Обсуждение: Miscalculation in IsCheckpointOnSchedule()
I run long DBT-2 with 8.3beta2 and saw checkpoint spikes periodically.
The progress against WAL segments consumption *jumped up* in such cases.
It seems to be a miscalculation in IsCheckpointOnSchedule().
xrecoff is uint32, therefore the difference of two xrecoffs could
be between -4G and +4G. We should not cast it to int32, that domain
is [-2G, +2G).
Here is a patch to fix it, casting xrecoff to double directly.
Index: src/backend/postmaster/bgwriter.c
===================================================================
--- src/backend/postmaster/bgwriter.c (HEAD)
+++ src/backend/postmaster/bgwriter.c (working copy)
@@ -718,7 +718,7 @@
recptr = GetInsertRecPtr();
elapsed_xlogs =
(((double) (int32) (recptr.xlogid - ckpt_start_recptr.xlogid)) * XLogSegsPerFile +
- ((double) (int32) (recptr.xrecoff - ckpt_start_recptr.xrecoff)) / XLogSegSize) /
+ ((double) recptr.xrecoff - (double) ckpt_start_recptr.xrecoff) / XLogSegSize) /
CheckPointSegments;
if (progress < elapsed_xlogs)
Regards,
---
ITAGAKI Takahiro
NTT Open Source Software Center
ITAGAKI Takahiro <itagaki.takahiro@oss.ntt.co.jp> writes:
> - ((double) (int32) (recptr.xrecoff - ckpt_start_recptr.xrecoff)) / XLogSegSize) /
> + ((double) recptr.xrecoff - (double) ckpt_start_recptr.xrecoff) / XLogSegSize) /
Surely this makes matters worse, not better. What happens near a segment
boundary crossing?
regards, tom lane
Tom Lane <tgl@sss.pgh.pa.us> wrote:
> ITAGAKI Takahiro <itagaki.takahiro@oss.ntt.co.jp> writes:
> > - ((double) (int32) (recptr.xrecoff - ckpt_start_recptr.xrecoff)) / XLogSegSize) /
> > + ((double) recptr.xrecoff - (double) ckpt_start_recptr.xrecoff) / XLogSegSize) /
>
> Surely this makes matters worse, not better. What happens near a segment
> boundary crossing?
Here is the dumped progres information by the attached patch
(only for debug purpose).
cur prog. xlog prog. time prog.
[-400ms] 0.030503 0.019247 0.031158 (diff xlogid=0, xrecoff=82665472)
[-200ms] 0.031176 0.019957 0.031839 (diff xlogid=0, xrecoff=85712896)

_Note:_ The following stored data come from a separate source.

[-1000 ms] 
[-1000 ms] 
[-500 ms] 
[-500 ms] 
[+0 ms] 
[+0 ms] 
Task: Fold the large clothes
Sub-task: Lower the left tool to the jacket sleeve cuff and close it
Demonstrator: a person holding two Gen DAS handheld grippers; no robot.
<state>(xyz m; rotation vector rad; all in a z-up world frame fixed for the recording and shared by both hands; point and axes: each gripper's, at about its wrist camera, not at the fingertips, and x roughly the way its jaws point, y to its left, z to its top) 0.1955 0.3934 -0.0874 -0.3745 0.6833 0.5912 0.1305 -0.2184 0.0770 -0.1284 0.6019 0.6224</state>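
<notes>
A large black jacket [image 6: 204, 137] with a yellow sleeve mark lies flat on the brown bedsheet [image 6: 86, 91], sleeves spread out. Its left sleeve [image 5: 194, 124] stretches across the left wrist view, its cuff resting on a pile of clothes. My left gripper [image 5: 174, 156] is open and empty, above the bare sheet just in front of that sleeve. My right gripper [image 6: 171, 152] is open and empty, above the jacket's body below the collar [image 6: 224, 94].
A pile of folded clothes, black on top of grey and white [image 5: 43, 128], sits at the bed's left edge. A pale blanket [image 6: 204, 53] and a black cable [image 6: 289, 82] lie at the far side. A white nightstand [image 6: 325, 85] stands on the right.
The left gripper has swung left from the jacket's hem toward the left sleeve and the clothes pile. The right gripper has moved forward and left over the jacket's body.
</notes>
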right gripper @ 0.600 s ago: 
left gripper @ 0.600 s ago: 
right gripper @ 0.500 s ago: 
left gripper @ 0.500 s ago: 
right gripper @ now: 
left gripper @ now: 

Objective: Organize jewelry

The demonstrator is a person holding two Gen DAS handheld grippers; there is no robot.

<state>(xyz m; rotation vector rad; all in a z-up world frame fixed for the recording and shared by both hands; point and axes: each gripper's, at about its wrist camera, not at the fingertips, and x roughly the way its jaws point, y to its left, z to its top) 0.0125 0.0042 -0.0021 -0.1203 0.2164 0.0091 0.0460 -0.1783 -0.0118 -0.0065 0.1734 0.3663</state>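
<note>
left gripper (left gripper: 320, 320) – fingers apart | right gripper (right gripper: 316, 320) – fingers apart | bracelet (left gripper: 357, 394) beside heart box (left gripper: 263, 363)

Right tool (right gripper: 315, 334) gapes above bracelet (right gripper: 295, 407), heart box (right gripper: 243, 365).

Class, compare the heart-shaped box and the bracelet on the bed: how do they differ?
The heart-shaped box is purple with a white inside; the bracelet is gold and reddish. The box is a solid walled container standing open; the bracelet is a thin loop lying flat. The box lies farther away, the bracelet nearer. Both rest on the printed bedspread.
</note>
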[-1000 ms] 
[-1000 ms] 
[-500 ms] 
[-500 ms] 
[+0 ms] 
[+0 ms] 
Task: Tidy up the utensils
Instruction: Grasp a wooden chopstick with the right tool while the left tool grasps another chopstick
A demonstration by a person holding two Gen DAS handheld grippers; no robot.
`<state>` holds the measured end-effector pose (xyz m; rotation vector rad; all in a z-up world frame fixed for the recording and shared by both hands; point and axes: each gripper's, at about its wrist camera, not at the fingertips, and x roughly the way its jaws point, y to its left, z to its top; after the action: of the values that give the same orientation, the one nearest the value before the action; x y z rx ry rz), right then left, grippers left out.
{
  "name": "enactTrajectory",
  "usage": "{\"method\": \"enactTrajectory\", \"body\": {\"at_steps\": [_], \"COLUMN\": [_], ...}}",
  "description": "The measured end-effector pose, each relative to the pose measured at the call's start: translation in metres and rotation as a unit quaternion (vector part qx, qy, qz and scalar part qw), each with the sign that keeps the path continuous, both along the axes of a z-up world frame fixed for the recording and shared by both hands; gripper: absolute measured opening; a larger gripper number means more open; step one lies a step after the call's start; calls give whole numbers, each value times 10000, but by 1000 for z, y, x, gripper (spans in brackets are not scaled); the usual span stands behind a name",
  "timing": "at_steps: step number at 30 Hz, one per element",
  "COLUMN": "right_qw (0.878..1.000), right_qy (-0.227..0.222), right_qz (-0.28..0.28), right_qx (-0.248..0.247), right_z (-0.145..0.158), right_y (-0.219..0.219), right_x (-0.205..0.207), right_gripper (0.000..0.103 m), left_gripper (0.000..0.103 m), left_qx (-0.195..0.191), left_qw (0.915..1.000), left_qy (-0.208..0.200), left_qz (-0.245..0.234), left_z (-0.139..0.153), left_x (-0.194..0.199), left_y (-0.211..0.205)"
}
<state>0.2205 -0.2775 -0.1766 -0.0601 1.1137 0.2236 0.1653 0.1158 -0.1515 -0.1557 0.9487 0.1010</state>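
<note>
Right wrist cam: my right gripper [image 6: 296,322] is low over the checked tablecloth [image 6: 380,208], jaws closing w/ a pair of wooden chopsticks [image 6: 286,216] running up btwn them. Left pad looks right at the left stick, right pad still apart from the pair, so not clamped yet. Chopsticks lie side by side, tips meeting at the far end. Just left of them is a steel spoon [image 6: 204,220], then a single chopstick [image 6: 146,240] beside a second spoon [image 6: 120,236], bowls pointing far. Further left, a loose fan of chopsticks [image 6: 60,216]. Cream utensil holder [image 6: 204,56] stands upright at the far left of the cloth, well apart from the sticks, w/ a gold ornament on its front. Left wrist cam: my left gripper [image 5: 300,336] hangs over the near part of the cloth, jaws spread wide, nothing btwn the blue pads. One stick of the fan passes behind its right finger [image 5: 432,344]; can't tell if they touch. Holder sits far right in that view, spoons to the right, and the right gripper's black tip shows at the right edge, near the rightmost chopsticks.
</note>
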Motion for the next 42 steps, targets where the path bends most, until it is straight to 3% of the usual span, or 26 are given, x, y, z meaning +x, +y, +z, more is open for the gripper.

[*] 0.031860 1.020706 0.032521 (diff xlogid=1, xrecoff=105709568)
> recptr.xrecoff - ckpt_start_recptr.xrecoff
recptr.xrecoff is reset to 0 or so when xlogid is bumped up. At that time,
if ckpt_start_recptr.xrecoff is greater than 2G, we cannot represent
the difference with int32 because the value is less than -2G.
Casting double after int32 does not help us.
We use ( xlogid * 255 * 16MB + xrecoff ) as a base value for the calculation.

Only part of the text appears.